June 2005 Archives
My recent job termination has now been turned into a one week vacation with a nice little bonus since I now have booked another day job. I wish it was that easy to book acting jobs. I didn't receive a callback for that Kodak commercial. No worries though. The short film that I'm in - and also have been editing, is now picture-locked. I met with Roy today to show him the latest edit and he gave it a thumbs up. Now we just have to finish adding some audio effects and the piece will be complete! We will also be starting auditions next weekend for the comedy pilot that Roy wrote. The material is good and could possibly be the vehicle that jump starts all our entertainment careers.
Good news! I've already received two opportunities for full-time employment AND I have a commercial audition for Kodak today. The downside: I'm sick and look like hell. So I've taken some DayQuil and am about to attempt to look presentable for my audition at 1.20 this afternoon. I'm suppose to be an extreme sports guy who likes hiking and spelunking. We'll see what happens but I'm glad I'm at least auditioning again.
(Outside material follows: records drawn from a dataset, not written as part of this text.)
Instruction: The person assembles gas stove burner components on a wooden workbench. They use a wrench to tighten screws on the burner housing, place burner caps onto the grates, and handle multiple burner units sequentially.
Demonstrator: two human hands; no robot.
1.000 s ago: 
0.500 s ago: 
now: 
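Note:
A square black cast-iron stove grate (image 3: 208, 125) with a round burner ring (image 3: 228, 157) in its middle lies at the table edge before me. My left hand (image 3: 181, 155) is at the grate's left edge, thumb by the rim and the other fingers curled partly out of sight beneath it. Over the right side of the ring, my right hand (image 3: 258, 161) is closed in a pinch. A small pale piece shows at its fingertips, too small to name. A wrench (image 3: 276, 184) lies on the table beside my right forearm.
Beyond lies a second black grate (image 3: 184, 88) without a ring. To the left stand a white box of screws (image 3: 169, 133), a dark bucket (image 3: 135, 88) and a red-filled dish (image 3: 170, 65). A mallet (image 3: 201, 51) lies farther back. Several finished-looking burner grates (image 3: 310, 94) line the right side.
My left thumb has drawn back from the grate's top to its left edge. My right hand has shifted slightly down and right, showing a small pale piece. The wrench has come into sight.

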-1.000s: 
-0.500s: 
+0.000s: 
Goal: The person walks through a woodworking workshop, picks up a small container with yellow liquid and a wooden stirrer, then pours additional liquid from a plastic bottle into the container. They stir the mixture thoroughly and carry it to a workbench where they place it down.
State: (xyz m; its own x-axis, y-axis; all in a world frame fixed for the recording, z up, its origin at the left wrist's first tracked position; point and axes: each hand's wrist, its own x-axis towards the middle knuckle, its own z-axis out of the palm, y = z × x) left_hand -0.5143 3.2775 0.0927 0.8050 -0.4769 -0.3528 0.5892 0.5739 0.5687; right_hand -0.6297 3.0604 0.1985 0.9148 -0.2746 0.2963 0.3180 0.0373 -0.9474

BTW, last night H and I watched "Hitch". It could've been a good movie if it was done differently. But I also noticed there were some small roles played by two asian guys that could've been me. I didn't even get the opportunity to audition for the movie. ARGH!
On another note, I finished another edit pass of the short film I'm in "Super Nova". It's looking pretty good! Now I just have to show it to my producer friend and hopefully we can really get moving to finish this project. I then have "ANTHEM" to start editing...
well, at least I'm busy...
I had to visit my old job today to turn in my "release" form and collect my remaining money they were holding for ransom. On the way out I could hear people following me so when I got to the elevator I was curteous enough to hold the elevator door. When I turned around to see who it was, I saw the CEO of the company walking with another person to ANOTHER elevator. I just smiled and released the elevator door. Guess he didn't wanted to be stuck in an elevator with me. I don't know why, it's not like I was gonna flip out or anything.
Today being unemployed didn't feel any different than yesterday when I was employed. I just feel a little rejected. I woke up about the same time I usually do and checked my email for any responses to my 13 resume submissions I made yesterday. Yeah, 13. The tech job market has definitely changed since two years ago when I found myself in this same predicament. Nothing yet. I made some phone calls to people I knew and also contacted some other friends. Everyone seemed to have a lead of some sort. Very cool. So I looked at my resume again, did a couple of revisions and sent it out.
The good thing is, I still have freelance projects I'm working on. I'm also still receiving residual checks from that SBC/Yahoo national commercial I did a few months back. Now that's what I really need. Just a couple national commercials - a few days worth of work a year, and I'd be making a whole lot more than I was being at a job I didn't like. So I spent the time making sure my newest headshots were up on LA Casting and I still need to deliver my new headshots and resumes to both my agencies.
I haven't had an audition in a few weeks. I'm hoping my new photos will help. In the meantime, all my other projects are still on track.
Here's my ToDo list:
-Finish freelance programming work tomorrow.
-Deliver headshots and resumes to agencies
-Continue editing/post production of "Do Something"
-Help shoot "ANTHEM" on Sat
-Do submissions to personal managers
-Figure out CRAB-AID reshoot and pickup shots
Ultimately to break free of needing a day job, I just need to create a breakout project that gains visibility and demonstrates my acting/filmmaking abilities. I just need to create the next "Clerks", or "Open Water" or "Primer" or "Swingers" or "Good Will Hunting".....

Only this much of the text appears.